How to define coupling type?

I usually choose the affine layers to train the model, which is good enough for my problem. When I tried neural spline, it seems to be more difficult and need much more time to train model. I read some papers related to neural spline flow, it says that spline flow has higer expressiveness, improved invertibility and better density estimation than affine layers. I had anticipated that parameter estimation using splines would outperform that obtained through affine. Contrary to my expectations, the results have taken an unexpected turn. Could anyone offer some insights or suggestions?
In addition, I also see the option of interleaved, which alternates between affine and spline. I do not fully understand the use of conbination of affine and spline. Any evidence to show the advantanges of using both?
I also have a bizzard result. In some model training, I got fairly good recovery plots (e.g., R2 is over 0.9) but bad ECDF, such as falling outside the confidence bands. Interestingly, dedicating more time to training seems to exacerbate the issue rather than improve it. Can anyone shed light on this phenomenon or offer any suggestions to address it?

Splines may not always work best; the original papers used somewhat contrived examples.
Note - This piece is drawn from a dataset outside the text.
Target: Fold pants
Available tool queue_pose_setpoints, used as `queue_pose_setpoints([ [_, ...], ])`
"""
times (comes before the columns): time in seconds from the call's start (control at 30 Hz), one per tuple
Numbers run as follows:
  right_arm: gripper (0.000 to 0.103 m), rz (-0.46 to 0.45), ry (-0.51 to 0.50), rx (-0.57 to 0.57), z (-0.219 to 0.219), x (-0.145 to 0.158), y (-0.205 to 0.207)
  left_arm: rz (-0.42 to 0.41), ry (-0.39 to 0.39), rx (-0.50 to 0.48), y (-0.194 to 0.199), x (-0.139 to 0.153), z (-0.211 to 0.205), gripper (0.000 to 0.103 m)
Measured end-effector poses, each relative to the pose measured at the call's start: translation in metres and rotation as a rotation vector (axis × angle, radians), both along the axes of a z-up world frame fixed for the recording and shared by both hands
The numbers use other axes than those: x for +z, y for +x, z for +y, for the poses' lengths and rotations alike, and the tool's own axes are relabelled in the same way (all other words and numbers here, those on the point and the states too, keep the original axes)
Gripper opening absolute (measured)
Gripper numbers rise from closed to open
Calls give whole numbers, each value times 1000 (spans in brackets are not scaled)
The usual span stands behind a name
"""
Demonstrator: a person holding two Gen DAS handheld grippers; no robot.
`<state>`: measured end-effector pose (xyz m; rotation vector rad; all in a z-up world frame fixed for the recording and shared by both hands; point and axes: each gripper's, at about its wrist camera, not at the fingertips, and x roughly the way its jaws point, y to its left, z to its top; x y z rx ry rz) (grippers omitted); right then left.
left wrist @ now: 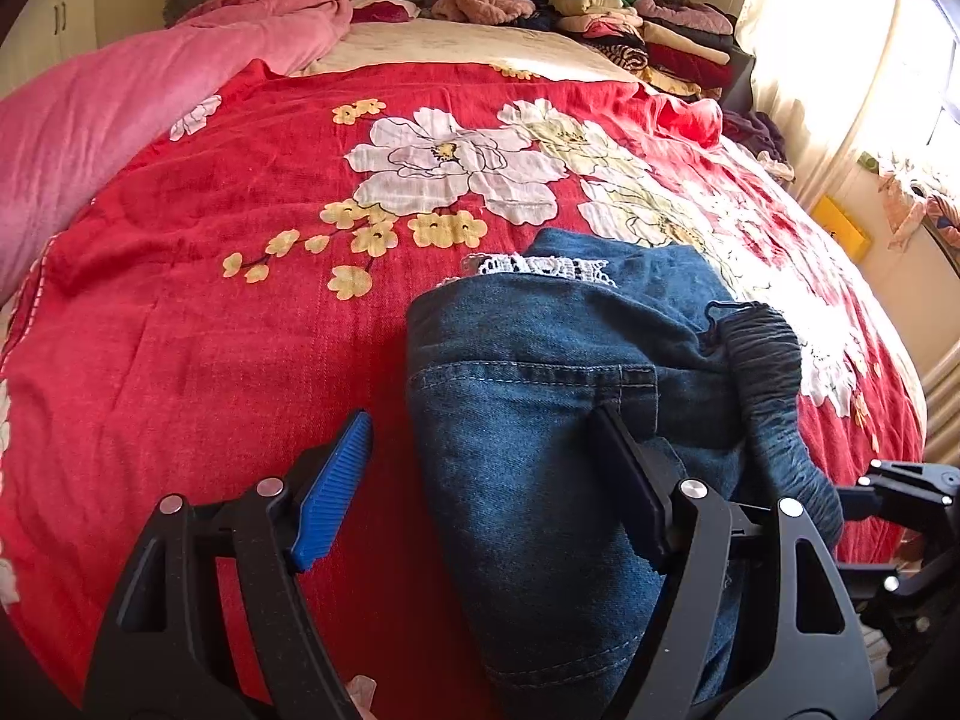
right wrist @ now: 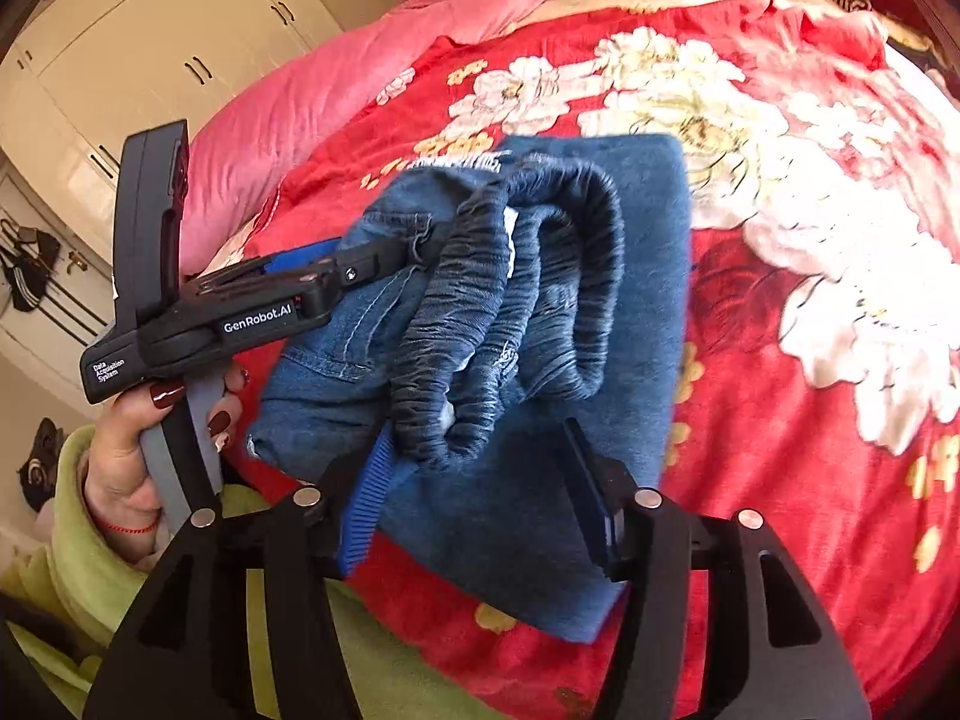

Our experience typically shows that:

  1. There is hardly any difference for simple low-dimensional problems.
  2. Splines are better for separating modes in low-dimensional problems (e.g., two moons).
  3. Affines may be better suited for higher-dimensional problems (e.g., MNIST-like).
  4. Splines are easier to overfit, especially for offline learning with small data.

Since your setting has a rather low simulation budget, I suspect that overfitting may be at play. You could inspect validation loss curves for hints at overfitting and increase regularization if that’s the case.


Splines are indeed more expressive than affine couplings, but take longer to compute because each input value has to be assigned to a spline bin, which is of logarithmic complexity in the number of bins (as compared to constant for affine). There is also a bunch more computations involved than just a single multiplication and addition as is the case for affine couplings.

In general, you don’t need as many spline couplings as you need affine couplings to achieve the same level of expressivity, so the effect somewhat cancels out.

As for the interleave option, I am unaware of any public research on this, but in my own research I have found this combination to generally yield a good trade-off between compute and expressivity. Using a combination may also, depending on the implementation of the spline, be necessary to model non-zero-centered distributions.


Thanks for your suggestions! I will try to tune the model by adding dropout. Do you know how to activate the checkpoints to save the best model in the pipeline of BayesFlow?

I do agree with you! Spline takes much more time than affine. I also found that spline can better identify the multi-modes due to its expressiveness.
I will try the interleave for my case to see how it works.

Jice, on your second question, we have also had similar experiences. Typically it happens when a parameter is very well identified (very high contraction). I don’t know the explanation but one hunch is that the curvature of the posterior for those highly identifiable parameters is very sensitive to small changes in parameter, which makes the training of the NN to identify that curvature more complex, specially since the training data is sampled from the prior and not the area where the curvature is most salient/important. If this hypothesis is on track, then you may see better results by contracting the prior to focus on regions you care about more, but the problem may persist as long as posterior contraction is very high (close to one for most datasets).


Thanks for the discussion. In some cases, I had very small variances and very accurate parameter recovery, leading to bad simulation calibration, e.g., bad ECDF. I tuned the model by adding dropout, more coulping layers and also change in prior, the results seems to be improved, but not always. ‘Not always’ here means training is kinda stochastic, the results from each training is not the same. I believe the tuning is pretty important but difficult. The only accurate parameter estimation does not indicate the model is well trained.